If Foodies and USDA Are Right

Then Mexicans are due to get fatter and Americans are due to get slimmer over the next 10 years. From an Agweb summary of the USDA's baseline projections over the next 10 years:

"Duties and quantitative restraints on sugar and high fructose corn syrup (HFCS) trade between the United States and Mexico ended on January 1, 2008. This results in increased use of HFCS by Mexico’s beverage industry and, consequently, larger sugar exports from Mexico to the United States. • The production value of U.S. horticultural crops is projected to grow by more than 3 percent annually over the next decade, with consumption of horticultural products continuing to rise. Imports play an important role in domestic supply during the winter and, increasingly, during other times of the year, providing U.S. consumers with a larger variety of horticultural products."

For Rep. Lucas, Relax

From the Enid, OK paper, Representative Lucas worries about the sleep of FSA employees:
"The change would be a nightmare for Farm Service Agency employees, Lucas said, who would have to dig up the old records and figure out what things were like back in 1949, then try to explain it to farmers and ranchers.

“The world has changed dramatically in the past 60 years,” Lucas said. “It’s like the Middle Ages compared to now.”"

He can relax. We tried in the 1990's to update and data load the old wheat allotments into the system. The data was so bad that management then said, forget it. That was 15 years ago or so. The data hasn't improved since. If anyone in the South building thinks there's any possibility of doing wheat allotments, they're smoking something.

Games Congress Plays

I'm feeling cynical today. A link to a discussion of the House Ag proposal for a farm bill. Two sources of savings:

–requiring growers to sell their crops when they claim loan deficiency payments. Some farmers have collected windfalls by claiming an LDP when market prices are low and selling the crop when prices are higher.

–ending windfalls to growers who manipulate the rules for loan deficiency payments.”

I wonder how this provision of law was described when it was put into the last farm bill (I'm too lazy to check). Now it's described as a "windfall", but someone wrote the language that made it possible. Maybe Congressional staffers and Congress people don't know what they write?

They also are playing their usual game with accounting rules and provisions. How do you cut the cost--drop payment in the last year. (Same way Bush cut the cost of his tax cuts--which is now coming due.)
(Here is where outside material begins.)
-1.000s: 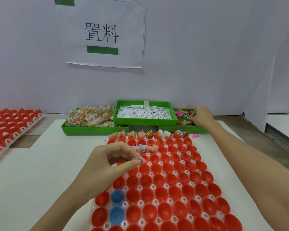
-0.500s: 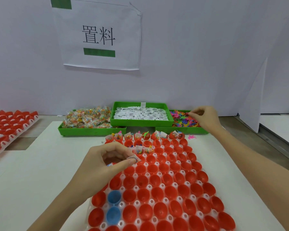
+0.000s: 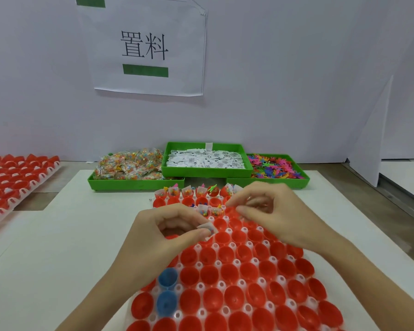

Tuesday, February 12, 2008

FBI Fails Again

Some time I ago I blogged about the FBI's IT system. (See here for one.) Their problem is that each field office was its own empire, with its own files and, until the rise of terrorism, they never really had to transfer data across field office lines. This article seems to say it's still a problem. The Immigration Service is going ahead with issuing green cards to applicants whose FBI background checks aren't complete.

There's not enough background in the piece to know whether it's really fair to blame the FBI for not making progress. It's possible that some of these applicants date back to the dark ages before the FBI got even half-modernized.

I do like the philosophy though. I believe in 80/20 rules and getting the most bang for the buck. As long as there's a tracking system to ensure that USCIS knows which green cards were issued on the basis of incomplete data and to follow up with the FBI to work them through.

Monday, February 11, 2008

Easier Tax Returns

Freakonomics highlights a proposal by Prof Goolsbee--have the IRS prepare the return (for the majority of cases that are simple. It's the sort of thing I really like (my comment is about no. 44). A commenter refers to a British site, seems several countries already do this sort of thing.